Historical photo of Robert College, Hamlin Hall

Having obtained this broad training, Yusuf Diya filled various roles as an Ottoman government official-translator in the Foreign Ministry; consul in the Russian port of Poti on the Black Sea; governor of districts in Kurdistan, Lebanon, Palestine, and Syria; and mayor of Jerusalem for nearly a decade with stints teaching at the Royal Imperial University in Vienna.

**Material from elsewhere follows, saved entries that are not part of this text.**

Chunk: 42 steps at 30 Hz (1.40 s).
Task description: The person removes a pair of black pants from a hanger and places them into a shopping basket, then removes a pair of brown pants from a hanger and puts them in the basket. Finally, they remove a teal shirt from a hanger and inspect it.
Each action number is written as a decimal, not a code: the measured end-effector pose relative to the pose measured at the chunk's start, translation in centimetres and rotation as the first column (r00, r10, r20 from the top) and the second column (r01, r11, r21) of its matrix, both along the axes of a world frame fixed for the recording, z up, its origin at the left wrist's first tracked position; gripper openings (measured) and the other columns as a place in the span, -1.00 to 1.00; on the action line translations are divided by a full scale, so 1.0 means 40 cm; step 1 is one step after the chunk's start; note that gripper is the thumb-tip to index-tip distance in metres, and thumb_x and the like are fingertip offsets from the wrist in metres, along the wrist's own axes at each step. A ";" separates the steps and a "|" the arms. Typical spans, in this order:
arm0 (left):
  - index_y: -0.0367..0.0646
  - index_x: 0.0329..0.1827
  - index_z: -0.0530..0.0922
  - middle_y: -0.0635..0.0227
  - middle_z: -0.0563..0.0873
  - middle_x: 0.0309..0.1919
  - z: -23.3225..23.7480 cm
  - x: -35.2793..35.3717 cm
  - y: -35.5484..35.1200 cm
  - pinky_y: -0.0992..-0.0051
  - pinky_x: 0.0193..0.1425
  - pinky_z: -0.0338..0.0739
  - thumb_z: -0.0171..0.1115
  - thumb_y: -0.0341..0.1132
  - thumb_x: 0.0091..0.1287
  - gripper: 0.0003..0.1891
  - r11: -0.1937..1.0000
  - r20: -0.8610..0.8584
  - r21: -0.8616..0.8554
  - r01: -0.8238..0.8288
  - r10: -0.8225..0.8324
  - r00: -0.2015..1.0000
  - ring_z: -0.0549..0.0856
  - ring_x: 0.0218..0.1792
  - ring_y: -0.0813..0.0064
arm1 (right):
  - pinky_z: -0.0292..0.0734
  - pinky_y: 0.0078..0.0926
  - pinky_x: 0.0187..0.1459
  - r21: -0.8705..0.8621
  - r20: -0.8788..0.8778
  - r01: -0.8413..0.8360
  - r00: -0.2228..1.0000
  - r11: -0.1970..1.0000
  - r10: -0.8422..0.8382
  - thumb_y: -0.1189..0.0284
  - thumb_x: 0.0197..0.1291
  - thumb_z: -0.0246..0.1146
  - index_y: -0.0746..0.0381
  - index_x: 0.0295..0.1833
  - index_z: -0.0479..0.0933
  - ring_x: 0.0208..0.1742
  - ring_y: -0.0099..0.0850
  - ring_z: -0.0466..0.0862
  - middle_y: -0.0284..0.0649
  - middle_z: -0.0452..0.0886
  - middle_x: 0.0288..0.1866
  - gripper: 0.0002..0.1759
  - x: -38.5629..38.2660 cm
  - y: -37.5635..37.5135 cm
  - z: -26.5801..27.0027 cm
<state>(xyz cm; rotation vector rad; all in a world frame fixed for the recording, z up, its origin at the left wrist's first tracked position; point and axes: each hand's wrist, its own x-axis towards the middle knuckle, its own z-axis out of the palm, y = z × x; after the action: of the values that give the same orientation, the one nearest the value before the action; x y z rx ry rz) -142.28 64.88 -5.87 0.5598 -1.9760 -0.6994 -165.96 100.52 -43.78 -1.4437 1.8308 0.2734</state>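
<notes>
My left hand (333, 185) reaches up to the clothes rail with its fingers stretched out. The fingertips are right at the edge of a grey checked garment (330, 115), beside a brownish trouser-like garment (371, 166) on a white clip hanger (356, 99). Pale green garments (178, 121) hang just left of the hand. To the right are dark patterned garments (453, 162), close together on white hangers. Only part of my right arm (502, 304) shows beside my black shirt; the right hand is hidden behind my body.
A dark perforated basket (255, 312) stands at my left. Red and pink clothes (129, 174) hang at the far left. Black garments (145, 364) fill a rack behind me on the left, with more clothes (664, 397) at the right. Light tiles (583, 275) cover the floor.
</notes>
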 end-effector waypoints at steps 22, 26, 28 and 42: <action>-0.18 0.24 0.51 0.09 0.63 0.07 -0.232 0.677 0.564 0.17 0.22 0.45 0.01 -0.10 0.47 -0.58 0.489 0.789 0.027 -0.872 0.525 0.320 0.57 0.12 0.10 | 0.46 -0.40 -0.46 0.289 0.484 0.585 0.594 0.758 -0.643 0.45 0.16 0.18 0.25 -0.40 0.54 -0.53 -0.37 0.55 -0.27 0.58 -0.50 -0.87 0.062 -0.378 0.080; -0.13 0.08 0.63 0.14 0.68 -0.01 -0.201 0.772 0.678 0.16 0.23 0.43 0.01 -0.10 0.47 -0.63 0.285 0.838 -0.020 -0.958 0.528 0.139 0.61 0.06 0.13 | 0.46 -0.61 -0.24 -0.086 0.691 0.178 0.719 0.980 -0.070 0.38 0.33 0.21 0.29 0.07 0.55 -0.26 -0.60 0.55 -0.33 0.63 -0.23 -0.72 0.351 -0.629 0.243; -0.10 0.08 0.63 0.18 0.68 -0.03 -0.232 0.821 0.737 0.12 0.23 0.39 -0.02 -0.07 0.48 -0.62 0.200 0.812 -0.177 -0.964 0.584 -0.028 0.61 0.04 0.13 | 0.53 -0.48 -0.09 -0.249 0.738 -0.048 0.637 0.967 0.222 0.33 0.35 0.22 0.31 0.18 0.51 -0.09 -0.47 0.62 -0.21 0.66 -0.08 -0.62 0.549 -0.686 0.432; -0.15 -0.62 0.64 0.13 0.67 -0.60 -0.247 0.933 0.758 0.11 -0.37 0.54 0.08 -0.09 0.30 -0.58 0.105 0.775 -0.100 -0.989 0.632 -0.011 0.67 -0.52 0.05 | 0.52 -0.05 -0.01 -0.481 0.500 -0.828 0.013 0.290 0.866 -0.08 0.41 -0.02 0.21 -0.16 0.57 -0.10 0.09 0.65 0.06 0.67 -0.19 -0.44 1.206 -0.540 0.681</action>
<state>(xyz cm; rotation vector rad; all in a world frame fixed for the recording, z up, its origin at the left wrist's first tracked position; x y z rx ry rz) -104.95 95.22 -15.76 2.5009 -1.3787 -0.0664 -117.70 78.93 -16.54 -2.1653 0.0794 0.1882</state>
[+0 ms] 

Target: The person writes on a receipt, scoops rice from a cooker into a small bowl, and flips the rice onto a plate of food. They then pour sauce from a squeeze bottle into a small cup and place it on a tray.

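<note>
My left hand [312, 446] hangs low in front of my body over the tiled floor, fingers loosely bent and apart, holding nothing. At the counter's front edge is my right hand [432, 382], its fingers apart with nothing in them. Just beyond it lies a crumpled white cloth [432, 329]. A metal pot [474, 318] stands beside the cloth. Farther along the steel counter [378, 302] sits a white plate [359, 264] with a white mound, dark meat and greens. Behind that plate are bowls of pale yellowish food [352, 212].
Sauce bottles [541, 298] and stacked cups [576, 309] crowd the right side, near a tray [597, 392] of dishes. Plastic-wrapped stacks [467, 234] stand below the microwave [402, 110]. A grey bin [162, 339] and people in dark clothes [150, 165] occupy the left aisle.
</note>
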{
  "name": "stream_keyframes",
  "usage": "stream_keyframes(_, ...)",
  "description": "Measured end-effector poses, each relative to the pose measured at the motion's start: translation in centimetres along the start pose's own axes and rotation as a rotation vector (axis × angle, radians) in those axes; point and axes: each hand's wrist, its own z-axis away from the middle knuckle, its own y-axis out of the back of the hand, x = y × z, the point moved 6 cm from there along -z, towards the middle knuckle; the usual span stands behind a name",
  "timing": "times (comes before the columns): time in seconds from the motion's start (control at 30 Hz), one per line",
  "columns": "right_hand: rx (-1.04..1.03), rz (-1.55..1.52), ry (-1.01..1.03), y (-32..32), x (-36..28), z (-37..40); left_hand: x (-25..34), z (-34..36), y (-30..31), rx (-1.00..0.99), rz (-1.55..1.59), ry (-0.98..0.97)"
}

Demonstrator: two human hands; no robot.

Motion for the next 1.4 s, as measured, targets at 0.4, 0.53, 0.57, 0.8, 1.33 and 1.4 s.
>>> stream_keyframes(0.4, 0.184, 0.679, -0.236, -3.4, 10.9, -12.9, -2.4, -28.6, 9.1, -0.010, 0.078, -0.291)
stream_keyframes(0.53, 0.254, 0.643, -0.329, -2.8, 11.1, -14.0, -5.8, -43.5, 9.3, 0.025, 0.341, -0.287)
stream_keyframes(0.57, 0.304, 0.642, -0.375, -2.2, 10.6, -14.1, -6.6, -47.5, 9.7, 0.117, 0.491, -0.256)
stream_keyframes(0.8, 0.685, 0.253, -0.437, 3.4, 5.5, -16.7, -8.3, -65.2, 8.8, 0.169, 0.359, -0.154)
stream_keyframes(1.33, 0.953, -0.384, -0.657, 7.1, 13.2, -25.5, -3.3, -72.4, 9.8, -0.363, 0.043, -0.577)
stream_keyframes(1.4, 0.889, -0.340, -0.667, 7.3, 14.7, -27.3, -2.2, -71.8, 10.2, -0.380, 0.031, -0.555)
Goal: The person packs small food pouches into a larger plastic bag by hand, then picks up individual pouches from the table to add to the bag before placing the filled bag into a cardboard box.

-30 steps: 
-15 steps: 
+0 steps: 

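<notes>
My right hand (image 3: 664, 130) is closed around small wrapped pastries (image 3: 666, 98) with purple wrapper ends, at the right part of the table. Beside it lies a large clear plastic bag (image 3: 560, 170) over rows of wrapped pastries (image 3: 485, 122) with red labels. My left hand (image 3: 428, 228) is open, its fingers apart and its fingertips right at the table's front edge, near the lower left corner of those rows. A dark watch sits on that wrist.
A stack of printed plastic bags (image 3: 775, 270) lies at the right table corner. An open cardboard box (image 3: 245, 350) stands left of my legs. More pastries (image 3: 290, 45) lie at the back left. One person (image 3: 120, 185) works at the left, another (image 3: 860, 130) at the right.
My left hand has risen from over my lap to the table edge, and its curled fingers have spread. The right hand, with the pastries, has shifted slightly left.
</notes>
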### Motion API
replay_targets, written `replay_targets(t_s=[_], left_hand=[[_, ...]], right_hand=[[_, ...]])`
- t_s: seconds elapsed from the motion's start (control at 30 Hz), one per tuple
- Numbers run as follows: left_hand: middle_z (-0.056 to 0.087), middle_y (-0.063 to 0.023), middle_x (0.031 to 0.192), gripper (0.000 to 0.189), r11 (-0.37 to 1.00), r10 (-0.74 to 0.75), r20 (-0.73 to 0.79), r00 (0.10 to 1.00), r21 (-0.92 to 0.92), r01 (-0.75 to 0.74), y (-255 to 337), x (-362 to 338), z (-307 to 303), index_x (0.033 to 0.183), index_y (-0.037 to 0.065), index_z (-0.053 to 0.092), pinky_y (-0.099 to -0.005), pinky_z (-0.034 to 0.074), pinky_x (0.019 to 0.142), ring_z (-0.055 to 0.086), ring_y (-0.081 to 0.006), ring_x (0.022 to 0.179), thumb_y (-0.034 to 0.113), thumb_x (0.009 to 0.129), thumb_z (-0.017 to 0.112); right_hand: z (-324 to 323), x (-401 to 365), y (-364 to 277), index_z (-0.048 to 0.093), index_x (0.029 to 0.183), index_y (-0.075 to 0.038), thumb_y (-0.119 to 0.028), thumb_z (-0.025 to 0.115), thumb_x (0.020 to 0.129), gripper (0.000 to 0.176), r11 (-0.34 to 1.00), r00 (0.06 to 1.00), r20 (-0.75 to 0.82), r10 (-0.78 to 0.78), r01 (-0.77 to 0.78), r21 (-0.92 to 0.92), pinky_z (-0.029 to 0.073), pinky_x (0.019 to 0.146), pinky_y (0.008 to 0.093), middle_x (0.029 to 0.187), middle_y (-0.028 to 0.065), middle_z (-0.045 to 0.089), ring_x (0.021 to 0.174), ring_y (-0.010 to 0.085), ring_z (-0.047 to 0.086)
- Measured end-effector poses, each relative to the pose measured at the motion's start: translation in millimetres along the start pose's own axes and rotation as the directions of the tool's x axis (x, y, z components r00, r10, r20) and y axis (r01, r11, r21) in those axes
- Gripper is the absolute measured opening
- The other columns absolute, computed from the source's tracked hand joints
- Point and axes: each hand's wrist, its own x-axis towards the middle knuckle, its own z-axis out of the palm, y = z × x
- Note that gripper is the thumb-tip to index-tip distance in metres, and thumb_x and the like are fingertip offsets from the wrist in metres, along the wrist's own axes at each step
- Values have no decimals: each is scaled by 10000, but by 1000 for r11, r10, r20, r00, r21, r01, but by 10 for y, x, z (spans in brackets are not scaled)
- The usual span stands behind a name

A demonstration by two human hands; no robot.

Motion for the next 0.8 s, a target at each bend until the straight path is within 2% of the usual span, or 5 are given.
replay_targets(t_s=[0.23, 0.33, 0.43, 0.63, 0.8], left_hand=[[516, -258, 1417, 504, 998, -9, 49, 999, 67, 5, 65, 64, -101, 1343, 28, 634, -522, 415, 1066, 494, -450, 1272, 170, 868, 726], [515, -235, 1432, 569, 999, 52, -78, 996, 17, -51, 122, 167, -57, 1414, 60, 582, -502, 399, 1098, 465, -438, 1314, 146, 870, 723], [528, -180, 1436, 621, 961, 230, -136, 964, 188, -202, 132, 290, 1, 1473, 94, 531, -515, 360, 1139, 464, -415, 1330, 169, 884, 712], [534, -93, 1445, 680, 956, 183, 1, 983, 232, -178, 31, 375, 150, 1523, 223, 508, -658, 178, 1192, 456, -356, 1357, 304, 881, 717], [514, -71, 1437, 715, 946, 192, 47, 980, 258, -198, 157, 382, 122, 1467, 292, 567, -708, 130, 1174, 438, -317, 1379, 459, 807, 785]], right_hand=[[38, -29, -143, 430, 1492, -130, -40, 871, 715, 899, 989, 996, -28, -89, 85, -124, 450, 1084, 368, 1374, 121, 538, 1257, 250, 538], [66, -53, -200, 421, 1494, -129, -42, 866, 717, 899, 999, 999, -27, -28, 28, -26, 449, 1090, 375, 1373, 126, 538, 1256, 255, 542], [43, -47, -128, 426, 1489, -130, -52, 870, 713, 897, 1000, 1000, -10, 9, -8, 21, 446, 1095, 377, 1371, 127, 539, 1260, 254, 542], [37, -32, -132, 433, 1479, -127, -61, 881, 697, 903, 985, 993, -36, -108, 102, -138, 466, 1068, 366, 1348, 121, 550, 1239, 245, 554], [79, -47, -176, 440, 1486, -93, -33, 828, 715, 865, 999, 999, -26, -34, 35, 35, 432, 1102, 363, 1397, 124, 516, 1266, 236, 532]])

He was also elected as the deputy from Jerusalem to the short-lived Ottoman parliament established in 1876 under the empire's new constitution, earning Sultan 'Abd al-Hamid's enmity because he supported parliamentary prerogatives over executive power.6

In line with family tradition and his Islamic and Western education, al-Khalidi became an accomplished scholar as well. The Khalidi Library contains many books of his in French, German, and English, as well as correspondence with learned figures in Europe and the Middle East. Additionally, old Austrian, French, and British newspapers in the library show that Yusuf Diya regularly read the overseas press. There is evidence that he received these materials via the Austrian post office in Istanbul, which was not subject to the draconian Ottoman laws of censorship.7

As a result of his wide reading, as well as his time in Vienna and other European countries, and from his encounters with Christian missionaries, Yusuf Diya was fully conscious of the pervasiveness of Western anti-Semitism. He had also gained impressive knowledge of the intellectual origins of Zionism, specifically its nature as a response to Christian Europe's virulent anti-Semitism. He was undoubtedly familiar with Der Judenstaat by the Viennese journalist Theodor Herzl, published in 1896, and was aware of the first two Zionist congresses in Basel, Switzerland, in 1897 and 1898.8 (Indeed, it seems clear that Yusuf Diya knew of Herzl from his own time in Vienna.) He knew of the debates and the views of the different Zionist leaders and tendencies, including Herzl’s explicit call for a state for the Jews, with the "sovereign right" to control immigration. Moreover, as mayor of Jerusalem he had witnessed the friction with the local population prompted by the first years of proto-Zionist activity, starting with the arrival of the earliest European Jewish settlers in the late 1870s and early 1880s.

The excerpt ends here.